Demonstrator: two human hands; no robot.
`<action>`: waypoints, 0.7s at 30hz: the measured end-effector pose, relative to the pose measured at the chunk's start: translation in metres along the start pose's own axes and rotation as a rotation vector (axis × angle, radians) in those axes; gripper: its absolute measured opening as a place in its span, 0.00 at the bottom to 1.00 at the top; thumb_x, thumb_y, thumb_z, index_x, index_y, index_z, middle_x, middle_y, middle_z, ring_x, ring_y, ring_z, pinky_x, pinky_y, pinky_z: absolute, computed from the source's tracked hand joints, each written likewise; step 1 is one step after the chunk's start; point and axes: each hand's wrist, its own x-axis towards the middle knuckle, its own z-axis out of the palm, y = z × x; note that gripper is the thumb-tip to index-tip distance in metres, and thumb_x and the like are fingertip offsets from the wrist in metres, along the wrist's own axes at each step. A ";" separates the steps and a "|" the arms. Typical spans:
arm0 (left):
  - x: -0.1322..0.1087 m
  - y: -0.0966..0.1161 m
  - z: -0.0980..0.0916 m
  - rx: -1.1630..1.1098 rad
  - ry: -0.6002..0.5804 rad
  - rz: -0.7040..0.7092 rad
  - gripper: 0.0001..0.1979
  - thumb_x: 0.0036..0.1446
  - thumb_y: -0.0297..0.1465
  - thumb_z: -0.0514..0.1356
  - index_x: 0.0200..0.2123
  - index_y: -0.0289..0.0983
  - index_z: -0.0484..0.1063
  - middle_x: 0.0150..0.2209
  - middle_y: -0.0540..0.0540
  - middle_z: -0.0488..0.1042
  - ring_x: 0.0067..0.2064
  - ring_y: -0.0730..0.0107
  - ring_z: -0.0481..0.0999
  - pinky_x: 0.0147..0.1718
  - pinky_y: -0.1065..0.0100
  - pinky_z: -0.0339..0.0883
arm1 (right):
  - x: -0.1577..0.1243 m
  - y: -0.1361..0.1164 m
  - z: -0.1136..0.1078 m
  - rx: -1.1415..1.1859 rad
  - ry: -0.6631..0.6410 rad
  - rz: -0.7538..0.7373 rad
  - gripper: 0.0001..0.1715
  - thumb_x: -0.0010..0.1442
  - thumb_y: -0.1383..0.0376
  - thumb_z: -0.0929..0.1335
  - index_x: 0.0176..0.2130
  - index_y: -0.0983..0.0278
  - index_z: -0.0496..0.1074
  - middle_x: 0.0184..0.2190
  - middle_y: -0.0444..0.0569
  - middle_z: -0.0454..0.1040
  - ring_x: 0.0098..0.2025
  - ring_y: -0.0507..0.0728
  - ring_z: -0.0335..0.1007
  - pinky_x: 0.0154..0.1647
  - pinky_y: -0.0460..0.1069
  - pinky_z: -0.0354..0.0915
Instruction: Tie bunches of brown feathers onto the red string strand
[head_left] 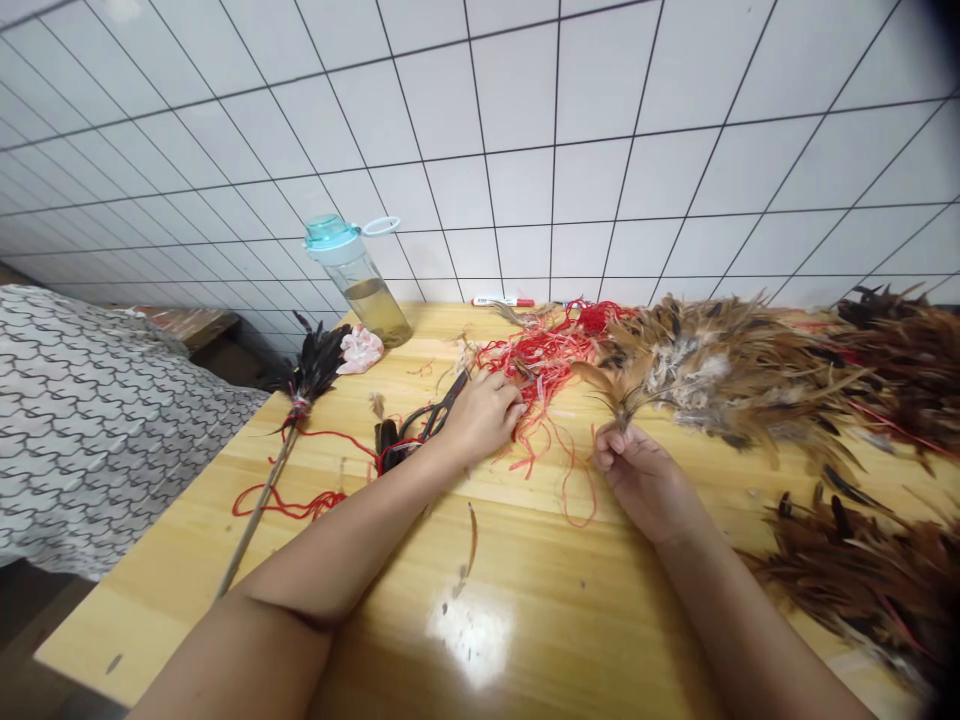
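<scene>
My right hand pinches a small bunch of brown feathers by its quill ends, with the feathers fanning upward. At the edge of a tangled heap of red string, my left hand has its fingers curled down and closed on strands. Just behind the left wrist lie dark-handled scissors, partly hidden by the forearm. A loop of thin red string lies on the table between my hands. Left of the scissors, a stick carries a tuft of black feathers bound with red string.
Large piles of brown feathers cover the right side, with another pile nearer. A water bottle and a crumpled pink scrunchie-like item stand back left. A marker lies by the tiled wall. Patterned cloth hangs at left.
</scene>
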 end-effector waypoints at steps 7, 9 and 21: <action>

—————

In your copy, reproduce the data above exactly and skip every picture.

■ ANSWER SECTION:
Demonstrator: two human hands; no robot.
`<action>`: waypoints, 0.7s at 30hz: the measured end-effector pose, relative to the pose measured at the chunk's start: translation in metres along the start pose's own axes and rotation as a rotation vector (axis × angle, radians) in those axes; gripper: its absolute measured opening as a place in its span, 0.00 at the bottom to 1.00 at the top; thumb_x, thumb_y, thumb_z, index_x, index_y, index_z, middle_x, middle_y, middle_z, ring_x, ring_y, ring_z, pinky_x, pinky_y, pinky_z: absolute, computed from the source's tracked hand joints, each written likewise; step 1 is one step after the chunk's start; point and axes: each hand's wrist, its own x-axis towards the middle knuckle, its own z-axis out of the palm, y = z × x; note that gripper is the thumb-tip to index-tip distance in metres, and thumb_x and the like are fingertip offsets from the wrist in metres, along the wrist's own axes at each step. A ";" separates the steps and a "|" the arms. Typical spans:
arm0 (left):
  - x: -0.1322..0.1087 m
  - y: -0.0966..0.1161 m
  - z: -0.0980..0.0916 m
  - rx: -1.1630..1.1098 rad
  - ry: -0.6002..0.5804 rad
  - rz: -0.7040..0.7092 rad
  - gripper: 0.0001..0.1979
  - thumb_x: 0.0036..0.1446
  - thumb_y: -0.0297..0.1465
  - thumb_z: -0.0514..0.1356
  - index_x: 0.0200..0.2123
  - index_y: -0.0289..0.0983
  - index_z: -0.0484..0.1063
  - middle_x: 0.0150..0.2209
  - middle_y: -0.0540..0.0540
  - middle_z: -0.0488..0.1042
  - ring_x: 0.0067..0.2064
  - ring_y: -0.0730..0.0107
  - ring_z: -0.0481..0.0999
  - pinky_x: 0.0147..0.1718
  - pinky_y: -0.1065..0.0100
  - pinky_z: -0.0339..0.0883
arm1 (right):
  - x: -0.1577..0.1243 m
  - y: -0.1361..0.1164 m
  - z: -0.1136..0.1078 m
  - rx: -1.1415..1.1859 rad
  - ry: -0.6631..0.6410 rad
  - rz: -0.7538..0.7373 rad
  - gripper: 0.0001..0.1715
  - thumb_x: -0.0010..0.1442
  - thumb_y: -0.1383..0.0376
  - thumb_z: -0.0929..0.1335
  - index_x: 0.0176..0.2130
  - index_y: -0.0983..0.0278
  - index_z: -0.0496..0.1074
  - middle_x: 0.0184..0.2190
  - middle_y: -0.0444..0.0569
  - middle_z: -0.0454..0.1040
  - ring_x: 0.0098..0.2025
  - ring_y: -0.0507..0.0728
  - ring_z: -0.0335..0.1007
  - pinky_x: 0.0154..0.1647
  - pinky_y: -0.0460..0.1069
  - pinky_z: -0.0354..0.0915
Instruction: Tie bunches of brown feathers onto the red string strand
[head_left] 
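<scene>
My right hand pinches a small bunch of brown feathers by its quill ends, with the feathers fanning upward. At the edge of a tangled heap of red string, my left hand has its fingers curled down and closed on strands. Just behind the left wrist lie dark-handled scissors, partly hidden by the forearm. A loop of thin red string lies on the table between my hands. Left of the scissors, a stick carries a tuft of black feathers bound with red string.
Large piles of brown feathers cover the right side, with another pile nearer. A water bottle and a crumpled pink scrunchie-like item stand back left. A marker lies by the tiled wall. Patterned cloth hangs at left.
</scene>
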 end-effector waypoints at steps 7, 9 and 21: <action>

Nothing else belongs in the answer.